### Work request
Everything in the data except the pictures belongs in your answer, copied exactly.

++++ Recorded information

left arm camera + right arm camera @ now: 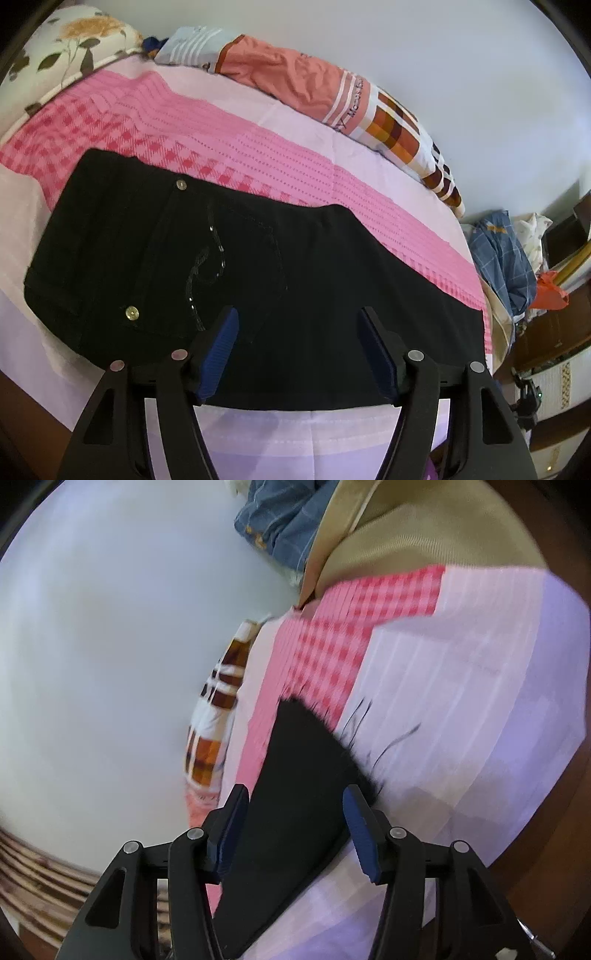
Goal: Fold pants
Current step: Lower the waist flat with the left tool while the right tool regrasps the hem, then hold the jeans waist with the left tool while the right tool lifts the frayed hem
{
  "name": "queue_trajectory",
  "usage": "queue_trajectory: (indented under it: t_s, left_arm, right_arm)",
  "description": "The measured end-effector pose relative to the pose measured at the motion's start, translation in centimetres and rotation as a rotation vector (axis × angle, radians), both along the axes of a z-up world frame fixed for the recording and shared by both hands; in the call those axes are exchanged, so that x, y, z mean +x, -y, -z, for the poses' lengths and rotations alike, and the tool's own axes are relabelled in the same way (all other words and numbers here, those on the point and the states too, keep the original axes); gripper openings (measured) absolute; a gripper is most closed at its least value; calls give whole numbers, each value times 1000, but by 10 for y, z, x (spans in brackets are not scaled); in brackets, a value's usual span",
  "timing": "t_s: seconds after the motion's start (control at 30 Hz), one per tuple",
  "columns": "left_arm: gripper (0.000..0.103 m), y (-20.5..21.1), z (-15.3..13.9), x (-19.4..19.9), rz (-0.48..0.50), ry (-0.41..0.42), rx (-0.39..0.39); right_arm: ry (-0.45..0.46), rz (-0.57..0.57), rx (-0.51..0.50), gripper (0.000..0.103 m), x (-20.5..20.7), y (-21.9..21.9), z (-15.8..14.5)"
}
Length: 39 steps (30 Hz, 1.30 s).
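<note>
Where the black pants (221, 266) were laid flat across the pink checked bedspread (258, 155), a soft, limp and fairly heavy cloth was judged, best pinched at an edge or at the frayed hem (332, 716). The left gripper (297, 354) and right gripper (295, 827) were seen open above the fabric, nothing clamped. A rolled orange quilt (295, 81) was seen against the pale wall (443, 55), and crumpled clothes (502, 251) beyond the bed's end.

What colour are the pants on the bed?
Black, with two metal rivets; the pants show best in the left wrist view.
</note>
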State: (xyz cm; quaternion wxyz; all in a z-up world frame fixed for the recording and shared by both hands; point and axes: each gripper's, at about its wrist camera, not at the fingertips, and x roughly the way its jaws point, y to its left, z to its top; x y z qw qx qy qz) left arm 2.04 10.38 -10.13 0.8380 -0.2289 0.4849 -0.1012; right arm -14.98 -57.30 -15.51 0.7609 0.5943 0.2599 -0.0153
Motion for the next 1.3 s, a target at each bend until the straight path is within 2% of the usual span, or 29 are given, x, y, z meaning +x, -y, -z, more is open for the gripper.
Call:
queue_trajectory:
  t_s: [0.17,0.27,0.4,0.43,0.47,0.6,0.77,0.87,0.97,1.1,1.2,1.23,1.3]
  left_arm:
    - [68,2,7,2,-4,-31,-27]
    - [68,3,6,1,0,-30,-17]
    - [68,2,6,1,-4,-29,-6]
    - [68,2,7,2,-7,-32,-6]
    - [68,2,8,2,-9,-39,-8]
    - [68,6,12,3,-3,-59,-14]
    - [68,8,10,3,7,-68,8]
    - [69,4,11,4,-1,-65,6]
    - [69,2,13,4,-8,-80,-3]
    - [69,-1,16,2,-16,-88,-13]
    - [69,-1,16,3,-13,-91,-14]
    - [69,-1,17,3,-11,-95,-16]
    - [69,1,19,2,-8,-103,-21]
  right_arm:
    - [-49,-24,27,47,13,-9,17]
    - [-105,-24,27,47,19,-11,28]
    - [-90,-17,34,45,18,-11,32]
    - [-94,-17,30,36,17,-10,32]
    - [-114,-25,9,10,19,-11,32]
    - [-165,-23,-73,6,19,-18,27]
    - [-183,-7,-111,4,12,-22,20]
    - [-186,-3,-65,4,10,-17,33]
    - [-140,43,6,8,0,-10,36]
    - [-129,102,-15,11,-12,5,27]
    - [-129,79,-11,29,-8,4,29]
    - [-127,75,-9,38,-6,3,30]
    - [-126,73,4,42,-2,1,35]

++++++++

### Exercise answer
left arm camera + right arm camera @ now: 
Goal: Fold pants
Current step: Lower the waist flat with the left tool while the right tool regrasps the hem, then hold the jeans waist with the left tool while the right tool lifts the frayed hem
{
  "name": "queue_trajectory",
  "usage": "queue_trajectory: (indented under it: t_s, left_arm, right_arm)",
  "description": "The measured end-effector pose relative to the pose measured at the motion's start, translation in centimetres and rotation as a rotation vector (axis × angle, radians), both along the axes of a z-up world frame fixed for the recording and shared by both hands; in the call those axes are exchanged, so that x, y, z mean +x, -y, -z, for the poses' lengths and rotations alike, and the tool's own axes are relabelled in the same way (all other words and numbers here, those on the point and the states too, keep the original axes); gripper openings (measured) absolute; a gripper is most closed at its least value; calls give whole numbers, each value times 1000, but by 10 for y, z, x (spans in brackets are not scaled); in brackets, a value's usual span",
  "timing": "t_s: seconds after the motion's start (control at 30 Hz), one per tuple",
  "columns": "left_arm: gripper (0.000..0.103 m), y (-20.5..21.1), z (-15.3..13.9), x (-19.4..19.9), rz (-0.48..0.50), ry (-0.41..0.42), rx (-0.39..0.39); right_arm: ry (-0.45..0.46), rz (-0.57..0.57), rx (-0.51..0.50), gripper (0.000..0.103 m), x (-20.5..20.7), y (-21.9..21.9), z (-15.8..14.5)"
}
Length: 39 steps (30 Hz, 1.30 s).
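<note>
Where the black pants (221, 266) were laid flat across the pink checked bedspread (258, 155), a soft, limp and fairly heavy cloth was judged, best pinched at an edge or at the frayed hem (332, 716). The left gripper (297, 354) and right gripper (295, 827) were seen open above the fabric, nothing clamped. A rolled orange quilt (295, 81) was seen against the pale wall (443, 55), and crumpled clothes (502, 251) beyond the bed's end.

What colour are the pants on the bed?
Black, with two metal rivets; the pants show best in the left wrist view.
</note>
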State: (xyz cm; quaternion wxyz; all in a z-up world frame fixed for the recording and shared by both hands; point and axes: each gripper's, at about its wrist camera, not at the fingertips, and x roughly the way its jaws point, y to its left, z to its top; x y z qw qx qy qz) left arm 2.04 10.38 -10.13 0.8380 -0.2289 0.4849 -0.1012; right arm -14.98 -57.30 -15.51 0.7609 0.5943 0.2599 -0.0153
Motion for the next 1.3 s, a target at each bend until the straight path is within 2% of the usual span, or 29 are given, x, y, z meaning +x, -y, -z, more is open for the gripper.
Call:
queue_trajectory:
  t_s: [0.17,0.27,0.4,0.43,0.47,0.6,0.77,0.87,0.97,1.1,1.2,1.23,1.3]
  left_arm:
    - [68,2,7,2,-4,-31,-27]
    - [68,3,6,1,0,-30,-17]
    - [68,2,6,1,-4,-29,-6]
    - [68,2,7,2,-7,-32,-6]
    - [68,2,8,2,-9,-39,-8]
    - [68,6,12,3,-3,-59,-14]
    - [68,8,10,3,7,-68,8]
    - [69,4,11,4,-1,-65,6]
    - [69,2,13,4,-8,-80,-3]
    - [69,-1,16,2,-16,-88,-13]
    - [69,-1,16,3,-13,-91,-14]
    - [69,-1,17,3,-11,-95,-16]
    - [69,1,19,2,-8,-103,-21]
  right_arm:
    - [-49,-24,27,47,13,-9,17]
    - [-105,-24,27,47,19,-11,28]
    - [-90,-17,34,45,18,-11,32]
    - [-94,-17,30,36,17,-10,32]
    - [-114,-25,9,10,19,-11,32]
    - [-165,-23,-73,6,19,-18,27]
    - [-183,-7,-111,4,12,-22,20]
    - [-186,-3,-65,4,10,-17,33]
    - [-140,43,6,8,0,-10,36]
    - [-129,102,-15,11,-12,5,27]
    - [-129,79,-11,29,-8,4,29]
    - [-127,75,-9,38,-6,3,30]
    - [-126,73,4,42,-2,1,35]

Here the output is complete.